Task statement:
Filter the listing so that only lines with the word "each" remain.

Dataset extract:
----
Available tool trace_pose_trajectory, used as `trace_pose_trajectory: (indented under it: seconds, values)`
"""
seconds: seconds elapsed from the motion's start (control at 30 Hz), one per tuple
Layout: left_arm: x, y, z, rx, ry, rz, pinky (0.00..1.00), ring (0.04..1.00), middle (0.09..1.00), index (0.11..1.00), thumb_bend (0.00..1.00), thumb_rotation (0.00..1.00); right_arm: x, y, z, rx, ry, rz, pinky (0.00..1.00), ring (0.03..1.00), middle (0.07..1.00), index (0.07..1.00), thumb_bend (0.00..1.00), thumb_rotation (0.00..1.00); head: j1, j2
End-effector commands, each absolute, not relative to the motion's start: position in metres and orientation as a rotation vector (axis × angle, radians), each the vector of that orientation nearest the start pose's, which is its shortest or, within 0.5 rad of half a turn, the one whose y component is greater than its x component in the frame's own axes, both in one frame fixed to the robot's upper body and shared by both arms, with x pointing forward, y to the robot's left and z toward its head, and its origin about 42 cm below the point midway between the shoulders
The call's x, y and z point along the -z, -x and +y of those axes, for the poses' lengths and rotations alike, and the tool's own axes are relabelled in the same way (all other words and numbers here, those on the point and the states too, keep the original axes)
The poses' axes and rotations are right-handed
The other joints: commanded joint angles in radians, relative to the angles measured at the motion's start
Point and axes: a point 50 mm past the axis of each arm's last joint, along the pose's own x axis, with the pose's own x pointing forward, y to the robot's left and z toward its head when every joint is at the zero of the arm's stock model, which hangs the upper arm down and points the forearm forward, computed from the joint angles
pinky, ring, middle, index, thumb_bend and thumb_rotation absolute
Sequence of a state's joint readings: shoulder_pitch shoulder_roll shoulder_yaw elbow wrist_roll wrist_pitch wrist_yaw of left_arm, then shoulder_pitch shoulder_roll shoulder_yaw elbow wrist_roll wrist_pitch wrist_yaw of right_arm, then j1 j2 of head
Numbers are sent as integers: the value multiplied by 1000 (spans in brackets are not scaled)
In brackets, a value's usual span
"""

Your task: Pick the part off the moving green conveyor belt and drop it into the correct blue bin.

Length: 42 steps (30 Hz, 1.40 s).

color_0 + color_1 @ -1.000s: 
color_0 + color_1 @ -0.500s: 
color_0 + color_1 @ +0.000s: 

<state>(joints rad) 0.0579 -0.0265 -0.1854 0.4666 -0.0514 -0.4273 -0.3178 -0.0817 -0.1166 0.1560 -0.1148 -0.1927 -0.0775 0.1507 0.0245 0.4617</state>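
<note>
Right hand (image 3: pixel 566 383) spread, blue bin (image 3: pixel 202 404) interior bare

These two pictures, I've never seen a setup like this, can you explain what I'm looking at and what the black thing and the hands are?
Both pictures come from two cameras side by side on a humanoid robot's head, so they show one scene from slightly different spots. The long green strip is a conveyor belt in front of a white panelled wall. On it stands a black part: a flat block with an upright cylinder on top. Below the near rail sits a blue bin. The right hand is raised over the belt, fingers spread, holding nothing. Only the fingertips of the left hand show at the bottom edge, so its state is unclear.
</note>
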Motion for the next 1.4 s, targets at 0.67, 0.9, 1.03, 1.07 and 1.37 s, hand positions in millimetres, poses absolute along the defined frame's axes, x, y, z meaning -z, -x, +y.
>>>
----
Solution:
End-effector commands, each absolute, not relative to the motion's start: position in metres and orientation as a rotation vector (axis × angle, radians), each the vector of that orientation nearest the start pose's, which is its shortest or, within 0.5 rad of half a turn, the one whose y component is greater than its x component in the frame's own axes, both in one frame fixed to the robot's upper body and shared by both arms, with x pointing forward, y to the robot's left and z toward its head, and its origin about 42 cm below the point midway between the shoulders
Point and axes: a point 50 mm past the axis of each arm's last joint, along the pose's own x axis, with the pose's own x pointing forward, y to the robot's left and z toward its head when every joint is at the zero of the arm's stock model, which hangs the upper arm down and points the forearm forward, computed from the joint angles

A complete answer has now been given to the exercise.